**ASSIGNMENT:** Your task is to print the listing exactly as it stands.

**SUPPLIED MATERIAL:**
-----

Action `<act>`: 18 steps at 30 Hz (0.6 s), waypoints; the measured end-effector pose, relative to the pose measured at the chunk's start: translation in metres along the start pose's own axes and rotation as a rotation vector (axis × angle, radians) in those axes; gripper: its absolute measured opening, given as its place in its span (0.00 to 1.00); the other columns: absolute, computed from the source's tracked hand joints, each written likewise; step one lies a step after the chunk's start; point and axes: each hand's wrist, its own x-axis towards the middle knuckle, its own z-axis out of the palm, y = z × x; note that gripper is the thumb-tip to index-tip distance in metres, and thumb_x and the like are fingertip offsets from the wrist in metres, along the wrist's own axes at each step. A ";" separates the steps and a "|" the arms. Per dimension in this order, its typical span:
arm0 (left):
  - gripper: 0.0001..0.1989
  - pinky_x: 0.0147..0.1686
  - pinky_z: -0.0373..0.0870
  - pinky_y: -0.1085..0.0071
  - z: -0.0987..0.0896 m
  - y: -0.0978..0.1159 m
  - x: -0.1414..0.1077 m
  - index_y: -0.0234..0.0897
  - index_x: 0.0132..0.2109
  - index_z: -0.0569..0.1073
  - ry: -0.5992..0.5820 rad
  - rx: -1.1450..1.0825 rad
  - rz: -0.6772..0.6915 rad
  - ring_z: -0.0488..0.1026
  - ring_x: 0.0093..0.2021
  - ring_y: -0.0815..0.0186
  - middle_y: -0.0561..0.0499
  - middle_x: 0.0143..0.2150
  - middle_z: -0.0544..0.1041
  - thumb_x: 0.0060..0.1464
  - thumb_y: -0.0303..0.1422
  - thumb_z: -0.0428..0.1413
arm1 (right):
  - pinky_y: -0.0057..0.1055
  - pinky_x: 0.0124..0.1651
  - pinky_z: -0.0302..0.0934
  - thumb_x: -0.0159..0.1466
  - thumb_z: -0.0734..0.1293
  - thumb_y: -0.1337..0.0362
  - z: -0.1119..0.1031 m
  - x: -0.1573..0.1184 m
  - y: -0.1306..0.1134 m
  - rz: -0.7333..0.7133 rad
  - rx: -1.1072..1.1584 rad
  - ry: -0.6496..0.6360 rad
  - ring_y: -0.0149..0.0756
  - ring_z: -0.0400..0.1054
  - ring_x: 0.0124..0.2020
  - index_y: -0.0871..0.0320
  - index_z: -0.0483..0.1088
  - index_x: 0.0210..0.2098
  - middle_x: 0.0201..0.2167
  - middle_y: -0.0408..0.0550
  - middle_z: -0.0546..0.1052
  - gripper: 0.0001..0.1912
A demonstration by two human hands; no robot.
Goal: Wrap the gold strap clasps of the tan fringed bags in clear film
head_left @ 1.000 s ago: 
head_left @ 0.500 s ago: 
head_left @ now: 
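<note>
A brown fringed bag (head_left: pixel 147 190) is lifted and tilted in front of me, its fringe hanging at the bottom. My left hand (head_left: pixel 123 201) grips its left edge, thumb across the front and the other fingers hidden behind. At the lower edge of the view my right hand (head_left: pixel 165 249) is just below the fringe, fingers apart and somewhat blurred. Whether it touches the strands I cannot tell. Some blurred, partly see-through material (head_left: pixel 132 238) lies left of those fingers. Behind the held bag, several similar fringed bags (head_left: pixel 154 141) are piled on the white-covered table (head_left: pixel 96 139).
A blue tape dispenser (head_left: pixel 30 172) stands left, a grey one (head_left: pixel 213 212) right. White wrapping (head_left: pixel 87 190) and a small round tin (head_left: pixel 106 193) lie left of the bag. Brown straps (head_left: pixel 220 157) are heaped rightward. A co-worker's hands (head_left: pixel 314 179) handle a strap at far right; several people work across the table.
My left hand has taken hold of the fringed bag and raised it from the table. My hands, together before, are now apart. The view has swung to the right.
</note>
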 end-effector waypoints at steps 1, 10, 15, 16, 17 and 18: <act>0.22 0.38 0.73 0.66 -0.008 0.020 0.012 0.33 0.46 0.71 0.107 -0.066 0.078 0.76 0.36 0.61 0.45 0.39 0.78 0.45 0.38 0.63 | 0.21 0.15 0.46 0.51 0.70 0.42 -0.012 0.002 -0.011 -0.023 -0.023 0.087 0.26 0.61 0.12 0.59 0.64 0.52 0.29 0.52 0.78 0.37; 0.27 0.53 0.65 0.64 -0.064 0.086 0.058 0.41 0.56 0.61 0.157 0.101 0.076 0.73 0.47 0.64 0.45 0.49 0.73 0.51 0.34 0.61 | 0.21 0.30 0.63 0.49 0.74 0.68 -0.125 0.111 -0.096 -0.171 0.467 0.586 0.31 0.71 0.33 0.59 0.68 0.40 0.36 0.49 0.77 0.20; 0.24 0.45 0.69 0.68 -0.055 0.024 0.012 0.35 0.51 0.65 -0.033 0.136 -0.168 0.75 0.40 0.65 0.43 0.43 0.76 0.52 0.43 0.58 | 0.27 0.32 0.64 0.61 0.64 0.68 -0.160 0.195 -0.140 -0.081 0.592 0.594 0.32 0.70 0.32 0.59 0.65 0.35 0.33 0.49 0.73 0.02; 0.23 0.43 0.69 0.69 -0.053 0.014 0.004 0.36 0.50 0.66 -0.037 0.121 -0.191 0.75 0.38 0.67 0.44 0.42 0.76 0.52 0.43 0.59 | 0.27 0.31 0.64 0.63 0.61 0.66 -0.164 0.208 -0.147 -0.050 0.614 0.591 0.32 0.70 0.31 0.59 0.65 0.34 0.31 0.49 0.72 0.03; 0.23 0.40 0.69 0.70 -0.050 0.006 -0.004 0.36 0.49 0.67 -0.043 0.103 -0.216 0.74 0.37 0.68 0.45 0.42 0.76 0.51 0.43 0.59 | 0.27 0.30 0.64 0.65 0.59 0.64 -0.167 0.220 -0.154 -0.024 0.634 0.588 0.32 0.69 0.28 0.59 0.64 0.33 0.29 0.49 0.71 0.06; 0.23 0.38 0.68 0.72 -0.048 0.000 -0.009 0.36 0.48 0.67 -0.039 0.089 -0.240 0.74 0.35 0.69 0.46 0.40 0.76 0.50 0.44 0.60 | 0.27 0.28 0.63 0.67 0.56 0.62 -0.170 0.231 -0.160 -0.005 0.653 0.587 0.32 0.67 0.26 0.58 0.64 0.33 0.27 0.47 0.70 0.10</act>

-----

**TASK OUTPUT:**
Action `<act>`: 18 steps at 30 Hz (0.6 s), waypoints; the measured end-effector pose, relative to the pose measured at the chunk's start: translation in metres along the start pose's own axes and rotation as a rotation vector (axis × angle, radians) in those axes; gripper: its absolute measured opening, given as its place in its span (0.00 to 1.00); the other columns: absolute, computed from the source's tracked hand joints, each written likewise; step one lies a step after the chunk's start; point and axes: each hand's wrist, its own x-axis towards the middle knuckle, its own z-axis out of the palm, y = z × x; note that gripper is the thumb-tip to index-tip distance in metres, and thumb_x and the like are fingertip offsets from the wrist in metres, along the wrist's own axes at each step. A ";" separates the steps and a "|" the arms. Per dimension in this order, its typical span:
arm0 (left):
  - gripper: 0.0001..0.1989
  - pinky_x: 0.0147..0.1686
  - pinky_z: -0.0373..0.0870
  - pinky_y: -0.1085..0.0071
  - z: -0.0987..0.0896 m
  - y: -0.0978..0.1159 m
  - x: -0.1414..0.1077 m
  - index_y: -0.0234..0.0897
  - index_x: 0.0132..0.2109
  - index_z: -0.0569..0.1073
  - ry: -0.5992..0.5820 rad
  - rx: -1.1450..1.0825 rad
  - rz: -0.6772..0.6915 rad
  - ring_z: -0.0488..0.1026
  - ring_x: 0.0093..0.2021
  - ring_y: -0.0815..0.0186
  - middle_y: -0.0561..0.0499
  - middle_x: 0.0143..0.2150
  - middle_z: -0.0544..0.1041
  - thumb_x: 0.0060..0.1464
  - thumb_y: -0.0303..0.1422
  - thumb_z: -0.0428..0.1413
arm1 (right):
  - pinky_y: -0.0057..0.1055
  - pinky_x: 0.0124..0.1651
  - pinky_z: -0.0302..0.0934
  - thumb_x: -0.0159..0.1466
  - thumb_z: -0.0734..0.1293
  - thumb_y: -0.1337..0.0362
  - z: -0.1119..0.1031 m
  - x: -0.1573..0.1184 m
  - y: -0.1306..0.1134 m
  - rz: -0.7333..0.7133 rad
  - rx: -1.1072..1.1584 rad
  - ry: -0.6496..0.6360 rad
  - ring_y: -0.0149..0.0756
  - ring_z: -0.0400..0.1054
  - ring_x: 0.0124..0.2020
  - index_y: -0.0871..0.0320
  - index_z: -0.0483..0.1088
  - index_x: 0.0210..0.2098
  - middle_x: 0.0201..0.2167
  - middle_y: -0.0408..0.0550
  - middle_z: -0.0546..0.1052
  - gripper: 0.0001..0.1912
A demonstration by two human hands; no robot.
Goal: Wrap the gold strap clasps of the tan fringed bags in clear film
head_left @ 1.000 s ago: 
head_left @ 0.500 s ago: 
head_left @ now: 
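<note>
A brown fringed bag (head_left: pixel 147 190) is lifted and tilted in front of me, its fringe hanging at the bottom. My left hand (head_left: pixel 123 201) grips its left edge, thumb across the front and the other fingers hidden behind. At the lower edge of the view my right hand (head_left: pixel 165 249) is just below the fringe, fingers apart and somewhat blurred. Whether it touches the strands I cannot tell. Some blurred, partly see-through material (head_left: pixel 132 238) lies left of those fingers. Behind the held bag, several similar fringed bags (head_left: pixel 154 141) are piled on the white-covered table (head_left: pixel 96 139).
A blue tape dispenser (head_left: pixel 30 172) stands left, a grey one (head_left: pixel 213 212) right. White wrapping (head_left: pixel 87 190) and a small round tin (head_left: pixel 106 193) lie left of the bag. Brown straps (head_left: pixel 220 157) are heaped rightward. A co-worker's hands (head_left: pixel 314 179) handle a strap at far right; several people work across the table.
My left hand has taken hold of the fringed bag and raised it from the table. My hands, together before, are now apart. The view has swung to the right.
</note>
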 end-effector waypoints at steps 1, 10, 15, 16, 17 and 18: <act>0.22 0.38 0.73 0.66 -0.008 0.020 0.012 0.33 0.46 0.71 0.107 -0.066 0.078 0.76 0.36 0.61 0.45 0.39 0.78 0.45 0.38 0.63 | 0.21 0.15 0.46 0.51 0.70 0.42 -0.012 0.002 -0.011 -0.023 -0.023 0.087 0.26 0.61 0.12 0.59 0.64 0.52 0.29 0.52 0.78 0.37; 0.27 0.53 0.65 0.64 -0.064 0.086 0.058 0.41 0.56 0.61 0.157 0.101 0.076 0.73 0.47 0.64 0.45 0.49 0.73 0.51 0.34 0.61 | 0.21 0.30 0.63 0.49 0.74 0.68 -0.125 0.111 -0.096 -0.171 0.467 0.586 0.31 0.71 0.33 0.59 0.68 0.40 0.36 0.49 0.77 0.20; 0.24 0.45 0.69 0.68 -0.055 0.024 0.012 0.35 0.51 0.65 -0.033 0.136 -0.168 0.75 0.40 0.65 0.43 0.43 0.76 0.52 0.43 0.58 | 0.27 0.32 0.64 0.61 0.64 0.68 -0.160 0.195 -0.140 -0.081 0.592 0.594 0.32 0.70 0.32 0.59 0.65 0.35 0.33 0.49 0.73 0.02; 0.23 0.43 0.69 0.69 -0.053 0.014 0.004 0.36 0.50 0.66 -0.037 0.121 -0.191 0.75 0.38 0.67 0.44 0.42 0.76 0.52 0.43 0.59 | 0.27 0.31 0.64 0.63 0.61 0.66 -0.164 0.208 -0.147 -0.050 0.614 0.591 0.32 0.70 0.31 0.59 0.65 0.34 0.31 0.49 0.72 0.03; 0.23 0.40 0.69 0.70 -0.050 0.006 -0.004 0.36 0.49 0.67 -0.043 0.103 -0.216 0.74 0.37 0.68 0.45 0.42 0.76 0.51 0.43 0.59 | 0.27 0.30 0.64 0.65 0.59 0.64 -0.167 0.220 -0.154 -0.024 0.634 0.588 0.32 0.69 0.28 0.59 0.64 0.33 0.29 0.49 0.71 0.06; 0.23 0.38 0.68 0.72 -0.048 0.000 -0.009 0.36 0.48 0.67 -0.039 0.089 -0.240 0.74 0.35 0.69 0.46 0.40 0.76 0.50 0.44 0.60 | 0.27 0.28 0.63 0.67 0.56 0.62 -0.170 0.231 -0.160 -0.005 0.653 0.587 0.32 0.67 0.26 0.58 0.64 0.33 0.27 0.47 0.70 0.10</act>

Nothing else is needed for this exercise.